The All Ordinaries index climbed another 1.4 per cent yesterday, capping off a much-needed week in the black which amounted to 3.9 per cent of gains.
Strong performances in the financial sector lifted the market, aided by another positive lead on Wall Street.
The S&P/ASX200 index was up 69.1 points, or 1.36 per cent, to 5135.6, while the broader All Ords advanced 72.2 points, or 1.4 per cent, to 5215.5.
But whether this week's rise is the start of gains or another dead cat bounce is yet to be seen, analysts say.
"This week it appears as though the market has finally decided on a direction and the good news is it is up," Wealth Within chief analyst Dale Gillham said.
'But the question on most peoples' mind is this just another short term run or is the upward move sustainable?

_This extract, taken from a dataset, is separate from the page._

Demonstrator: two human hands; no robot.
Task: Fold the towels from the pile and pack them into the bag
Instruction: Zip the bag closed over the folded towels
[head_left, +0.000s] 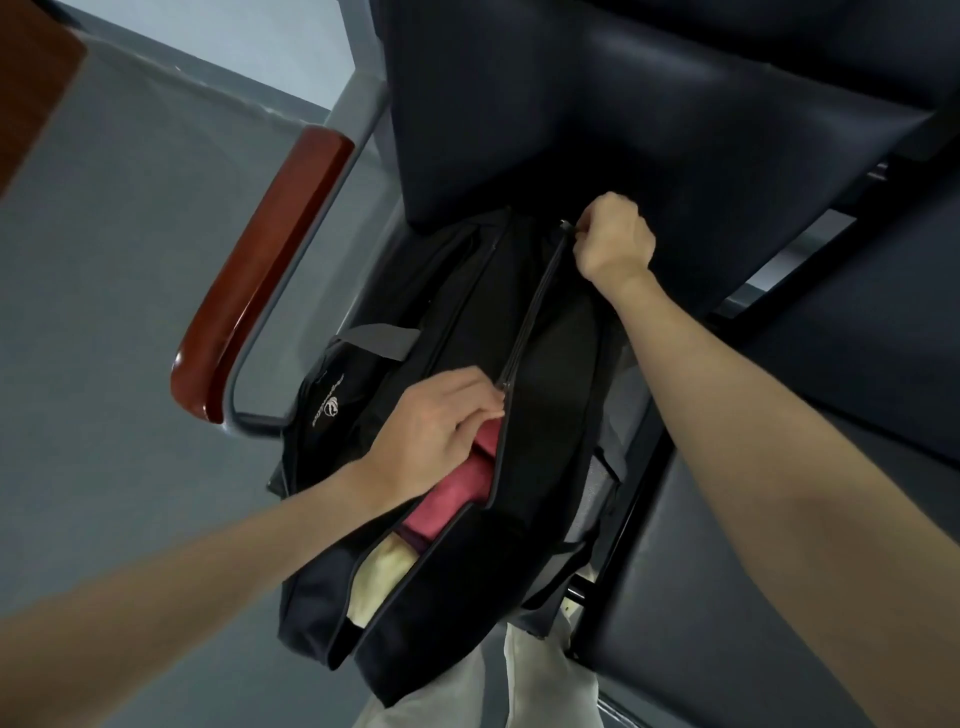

I believe in the short term it will continue to rise for the next one to four weeks before it moves down again. Right now the longer the move up in both price and time the better."
Macquarie Group ended a week from hell to finish up $1.96, or 4.66 per cent, at $44.04. It was followed up by Commonwealth Bank which added $1.30, or 3.16 per cent, to $42.40. ANZ added 41c to $16.61, Westpac 41c to $23.55 and NAB 50c to $24.50.
BHP Billiton was down 35c to $41.40, while its target Rio Tinto added $1 to $127.50.
It was a mixed day for retailers with Woolworths adding 21c to $28.36, while its rival, Coles owner Wesfarmers, fell 86c to $32.80.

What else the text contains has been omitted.